The water’s edge, where the road should be. Pictured is Arthur Blake in Wairoa as the rain started to ease and the flooding of the Wairoa River started to recede. Photo / Paul Taylor
If anyone really wanted to know what was happening with the Wairoa River as it threatened to flood Wairoa and the eastern reaches towards the river’s mouth on Sunday, they could have asked Arthur Blake.
He’s been in the area more than 60 years and has seen the river rise and fall often, but given the nature of the beast, it was scarier than most in 2023. The greatest threat came as it continued to rise when it should have been going down, after high tide.

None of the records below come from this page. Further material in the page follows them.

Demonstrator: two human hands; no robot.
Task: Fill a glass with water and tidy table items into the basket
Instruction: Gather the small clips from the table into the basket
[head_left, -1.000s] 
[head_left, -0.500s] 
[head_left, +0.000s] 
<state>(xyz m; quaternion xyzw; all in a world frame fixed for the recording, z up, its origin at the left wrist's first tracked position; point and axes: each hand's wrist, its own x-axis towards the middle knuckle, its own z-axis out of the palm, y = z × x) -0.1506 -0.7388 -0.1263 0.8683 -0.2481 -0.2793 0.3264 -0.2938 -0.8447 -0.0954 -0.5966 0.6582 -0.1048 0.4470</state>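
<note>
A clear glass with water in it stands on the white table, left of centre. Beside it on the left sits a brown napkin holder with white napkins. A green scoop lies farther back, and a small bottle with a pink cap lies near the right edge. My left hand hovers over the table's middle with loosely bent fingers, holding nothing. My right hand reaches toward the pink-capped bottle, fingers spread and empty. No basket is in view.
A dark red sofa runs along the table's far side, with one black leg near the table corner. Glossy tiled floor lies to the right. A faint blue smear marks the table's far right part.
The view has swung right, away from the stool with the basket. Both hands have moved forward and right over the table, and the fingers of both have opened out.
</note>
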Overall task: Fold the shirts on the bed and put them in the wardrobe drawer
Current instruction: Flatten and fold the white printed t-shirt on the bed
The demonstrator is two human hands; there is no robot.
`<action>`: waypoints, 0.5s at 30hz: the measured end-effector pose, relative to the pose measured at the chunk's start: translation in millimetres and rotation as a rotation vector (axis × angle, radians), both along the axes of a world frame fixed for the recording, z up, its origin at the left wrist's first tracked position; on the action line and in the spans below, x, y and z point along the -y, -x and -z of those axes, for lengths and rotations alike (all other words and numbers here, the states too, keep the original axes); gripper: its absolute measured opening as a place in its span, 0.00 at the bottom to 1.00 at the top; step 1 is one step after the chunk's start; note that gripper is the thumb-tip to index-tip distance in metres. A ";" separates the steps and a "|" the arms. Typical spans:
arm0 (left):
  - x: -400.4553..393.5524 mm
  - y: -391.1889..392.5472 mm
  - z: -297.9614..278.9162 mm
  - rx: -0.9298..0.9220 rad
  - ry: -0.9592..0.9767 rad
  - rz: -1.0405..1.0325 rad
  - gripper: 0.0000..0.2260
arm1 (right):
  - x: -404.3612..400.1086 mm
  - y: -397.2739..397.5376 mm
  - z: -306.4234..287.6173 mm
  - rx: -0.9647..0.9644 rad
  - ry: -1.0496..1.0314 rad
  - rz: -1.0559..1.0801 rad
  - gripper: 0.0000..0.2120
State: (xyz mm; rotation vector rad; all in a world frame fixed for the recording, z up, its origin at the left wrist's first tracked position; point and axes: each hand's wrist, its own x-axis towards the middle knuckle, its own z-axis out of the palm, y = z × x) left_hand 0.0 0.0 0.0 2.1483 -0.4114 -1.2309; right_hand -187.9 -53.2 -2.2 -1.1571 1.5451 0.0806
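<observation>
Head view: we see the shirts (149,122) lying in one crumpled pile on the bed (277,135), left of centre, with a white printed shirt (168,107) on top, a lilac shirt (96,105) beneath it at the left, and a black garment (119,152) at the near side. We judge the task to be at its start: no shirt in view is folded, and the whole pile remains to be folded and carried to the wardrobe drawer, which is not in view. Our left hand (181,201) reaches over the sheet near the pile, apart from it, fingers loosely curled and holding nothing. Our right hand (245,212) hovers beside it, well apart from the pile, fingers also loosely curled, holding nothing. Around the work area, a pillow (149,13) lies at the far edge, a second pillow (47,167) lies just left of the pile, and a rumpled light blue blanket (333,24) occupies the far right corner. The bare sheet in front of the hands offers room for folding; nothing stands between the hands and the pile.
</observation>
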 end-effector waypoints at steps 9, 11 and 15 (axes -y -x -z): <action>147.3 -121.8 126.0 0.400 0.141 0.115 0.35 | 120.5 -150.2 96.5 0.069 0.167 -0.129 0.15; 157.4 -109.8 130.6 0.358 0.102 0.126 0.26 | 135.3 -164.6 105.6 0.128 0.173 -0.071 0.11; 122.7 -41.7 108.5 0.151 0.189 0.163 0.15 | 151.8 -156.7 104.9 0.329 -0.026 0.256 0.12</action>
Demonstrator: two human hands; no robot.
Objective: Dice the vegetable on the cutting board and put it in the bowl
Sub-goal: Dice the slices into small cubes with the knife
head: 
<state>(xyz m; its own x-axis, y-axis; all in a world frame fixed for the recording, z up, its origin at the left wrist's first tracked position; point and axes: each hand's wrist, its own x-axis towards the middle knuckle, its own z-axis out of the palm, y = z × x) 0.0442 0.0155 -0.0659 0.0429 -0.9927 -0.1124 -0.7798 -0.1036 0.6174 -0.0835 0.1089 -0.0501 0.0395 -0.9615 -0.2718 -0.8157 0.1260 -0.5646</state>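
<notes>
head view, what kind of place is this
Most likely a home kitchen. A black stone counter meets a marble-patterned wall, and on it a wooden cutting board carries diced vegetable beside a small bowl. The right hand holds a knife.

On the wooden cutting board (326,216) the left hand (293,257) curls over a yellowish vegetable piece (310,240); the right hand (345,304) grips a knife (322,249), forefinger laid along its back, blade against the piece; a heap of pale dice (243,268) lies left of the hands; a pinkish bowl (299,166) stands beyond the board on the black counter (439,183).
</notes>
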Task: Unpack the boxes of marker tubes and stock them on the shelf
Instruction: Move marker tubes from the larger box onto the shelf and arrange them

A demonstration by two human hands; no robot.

High tide was at 5.04am, and the river mouth was blocked by the bar. At one stage after the new day dawned, there were concerns some people could soon become trapped in the low-lying areas of Ngamotu Rd and Kopu Rd, off State Highway 2 at the foot of Te Uhi Hill.
Blake said later no one had been evacuated that he was aware of, but police were in the area early, knocking on doors to wake families and alert them to the situation.
“It came just about up to the road,” he said. “The [river] bar was holding it back – we didn’t have a mouth. It broke about 6:30am, and when it opened, it went.” By early afternoon the river had “gone down”, he said.
But such are the times, with more than 2100 millimetres of rain recorded in Wairoa this year – double the annual average, and with Cyclone Gabrielle in February and more flooding less than three weeks ago the stand-outs in a year of climatic assaults on the region, Blake could be forgiven a little more forecasting.
“There’ll be another one in a couple of weeks,” he said.